Hi Prasanth,
Here is the explain plan for the insert query:
OK
STAGE DEPENDENCIES:
Stage-1 is a root stage
Stage-7 depends on stages: Stage-1 , consists of Stage-4, Stage-3, Stage-5
Stage-4
Stage-0 depends on stages: Stage-4, Stage-3, Stage-6
Stage-2 depends on stages: Stage-0
Stage-3
Stage-5
Stage-6 depends on stages: Stage-5
STAGE PLANS:
Stage: Stage-1
Map Reduce
Map Operator Tree:
TableScan
alias: original_table
Statistics: Num rows: 44962613 Data size: 264560040271 Basic
stats: COMPLETE Column stats: NONE
Select Operator
expressions: ...
outputColumnNames: _col0, _col1, _col2, _col3, _col4, _col5,
_col6, _col7, _col8, _col9, _col10, _col11, _col12, _col13, _col14, _col15,
_col16, _col17, _col18, _col19, _col20, _col21, _col22, _col23, _col24,
_col25, _col26, _col27
Statistics: Num rows: 44962613 Data size: 264560040271 Basic
stats: COMPLETE Column stats: NONE
File Output Operator
compressed: true
Statistics: Num rows: 44962613 Data size: 264560040271
Basic stats: COMPLETE Column stats: NONE
table:
input format:
org.apache.hadoop.hive.ql.io.orc.OrcInputFormat
output format:
org.apache.hadoop.hive.ql.io.orc.OrcOutputFormat
serde: org.apache.hadoop.hive.ql.io.orc.OrcSerde
name: pin.dynamic_partitioned_table
Stage: Stage-7
Conditional Operator
Stage: Stage-4
Move Operator
files:
hdfs directory: true
destination:
hdfs://ci-ocean/mnt/tmp/hive-molson/molson/9f6b1ce0-f71a-4c87-9440-77f09e3860eb/hive_2016-05-02_20-14-12_260_7512820923555713567-1/-ext-10000
Stage: Stage-0
Move Operator
tables:
partition:
dt 2016-04-05
title_id
title_id_type
replace: true
table:
input format: org.apache.hadoop.hive.ql.io.orc.OrcInputFormat
output format:
org.apache.hadoop.hive.ql.io.orc.OrcOutputFormat
serde: org.apache.hadoop.hive.ql.io.orc.OrcSerde
name: pin.dynamic_partitioned_table
Stage: Stage-2
Stats-Aggr Operator
Stage: Stage-3
Merge File Operator
Map Operator Tree:
ORC File Merge Operator
merge level: stripe
input format: org.apache.hadoop.hive.ql.io.orc.OrcInputFormat
Stage: Stage-5
Merge File Operator
Map Operator Tree:
ORC File Merge Operator
merge level: stripe
input format: org.apache.hadoop.hive.ql.io.orc.OrcInputFormat
Stage: Stage-6
Move Operator
files:
hdfs directory: true
destination:
hdfs://ci-ocean/mnt/tmp/hive-molson/molson/9f6b1ce0-f71a-4c87-9440-77f09e3860eb/hive_2016-05-02_20-14-12_260_7512820923555713567-1/-ext-10000
Thank you,
Matt
On Mon, May 2, 2016 at 12:48 PM, Prasanth Jayachandran <
[email protected]> wrote:
> Hi
>
> Can you please post explain plan for your insert query? I suspect sorted
> dynamic partition optimization is bailing out because of
> the constant value for ‘dt' column. If you are not seeing a reducer then
> its likely not using the sorted dynamic partition optimization.

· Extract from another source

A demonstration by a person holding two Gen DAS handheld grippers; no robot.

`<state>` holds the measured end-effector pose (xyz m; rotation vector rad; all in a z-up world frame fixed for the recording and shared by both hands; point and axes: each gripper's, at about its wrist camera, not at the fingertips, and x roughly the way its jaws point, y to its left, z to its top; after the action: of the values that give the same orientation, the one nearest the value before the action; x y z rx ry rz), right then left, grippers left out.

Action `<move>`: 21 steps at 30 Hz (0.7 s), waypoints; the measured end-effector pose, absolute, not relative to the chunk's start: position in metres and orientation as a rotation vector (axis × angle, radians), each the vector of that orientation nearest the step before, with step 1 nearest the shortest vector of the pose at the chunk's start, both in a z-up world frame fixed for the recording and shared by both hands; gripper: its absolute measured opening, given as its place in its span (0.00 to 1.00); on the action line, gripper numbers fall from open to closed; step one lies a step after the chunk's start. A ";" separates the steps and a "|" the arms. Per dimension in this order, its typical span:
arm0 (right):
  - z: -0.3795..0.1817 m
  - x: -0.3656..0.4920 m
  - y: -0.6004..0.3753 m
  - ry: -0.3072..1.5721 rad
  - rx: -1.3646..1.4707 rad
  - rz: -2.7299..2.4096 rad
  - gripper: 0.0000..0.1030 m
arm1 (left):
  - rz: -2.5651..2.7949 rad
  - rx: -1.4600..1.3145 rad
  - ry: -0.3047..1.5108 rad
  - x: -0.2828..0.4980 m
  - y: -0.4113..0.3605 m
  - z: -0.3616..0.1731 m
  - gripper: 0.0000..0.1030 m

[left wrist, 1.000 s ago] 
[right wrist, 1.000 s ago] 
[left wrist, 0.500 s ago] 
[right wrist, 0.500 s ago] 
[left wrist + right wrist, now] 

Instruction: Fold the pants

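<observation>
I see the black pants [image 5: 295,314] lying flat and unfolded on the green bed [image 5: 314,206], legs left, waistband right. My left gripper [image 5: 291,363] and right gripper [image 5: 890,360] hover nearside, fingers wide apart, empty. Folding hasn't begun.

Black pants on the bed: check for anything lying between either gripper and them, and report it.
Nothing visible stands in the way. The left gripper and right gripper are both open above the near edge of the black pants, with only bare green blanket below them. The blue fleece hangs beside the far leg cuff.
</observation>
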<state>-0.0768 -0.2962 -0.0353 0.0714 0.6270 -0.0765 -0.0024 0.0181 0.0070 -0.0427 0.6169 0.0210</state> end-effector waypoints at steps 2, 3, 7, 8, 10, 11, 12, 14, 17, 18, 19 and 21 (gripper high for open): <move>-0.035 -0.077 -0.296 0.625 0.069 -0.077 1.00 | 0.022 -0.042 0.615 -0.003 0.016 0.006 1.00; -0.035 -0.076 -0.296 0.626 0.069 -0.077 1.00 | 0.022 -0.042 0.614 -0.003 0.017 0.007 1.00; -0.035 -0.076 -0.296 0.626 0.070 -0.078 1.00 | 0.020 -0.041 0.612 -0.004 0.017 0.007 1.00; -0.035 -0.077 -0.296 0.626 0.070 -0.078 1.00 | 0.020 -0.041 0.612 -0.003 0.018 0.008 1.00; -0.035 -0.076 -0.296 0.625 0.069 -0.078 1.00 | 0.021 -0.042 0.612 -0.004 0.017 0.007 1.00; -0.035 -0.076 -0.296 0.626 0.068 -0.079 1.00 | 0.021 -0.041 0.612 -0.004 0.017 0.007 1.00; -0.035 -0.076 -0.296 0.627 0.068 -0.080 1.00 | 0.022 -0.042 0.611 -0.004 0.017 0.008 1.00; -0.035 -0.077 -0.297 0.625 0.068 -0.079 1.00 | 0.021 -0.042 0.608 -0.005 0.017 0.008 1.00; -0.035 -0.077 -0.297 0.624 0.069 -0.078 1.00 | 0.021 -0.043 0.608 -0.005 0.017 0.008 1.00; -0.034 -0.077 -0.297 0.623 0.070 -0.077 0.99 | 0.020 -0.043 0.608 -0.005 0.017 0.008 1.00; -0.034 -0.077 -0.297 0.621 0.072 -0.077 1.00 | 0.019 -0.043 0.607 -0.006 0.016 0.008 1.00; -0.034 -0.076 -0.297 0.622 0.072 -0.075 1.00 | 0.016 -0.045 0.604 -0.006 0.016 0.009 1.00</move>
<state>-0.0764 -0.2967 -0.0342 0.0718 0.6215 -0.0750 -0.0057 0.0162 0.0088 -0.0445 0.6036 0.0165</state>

> You are probably hitting this bug
> https://issues.apache.org/jira/browse/HIVE-12893
> I can confirm if thats the case by looking at the explain plan.
>
> Thanks
> Prasanth
>
> On May 2, 2016, at 2:24 PM, Ryan Harris <[email protected]>
> wrote:
>
> reading this:
> "but when I add 2000 new titles with 300 rows each"
> I'm thinking that you are over-partitioning your data....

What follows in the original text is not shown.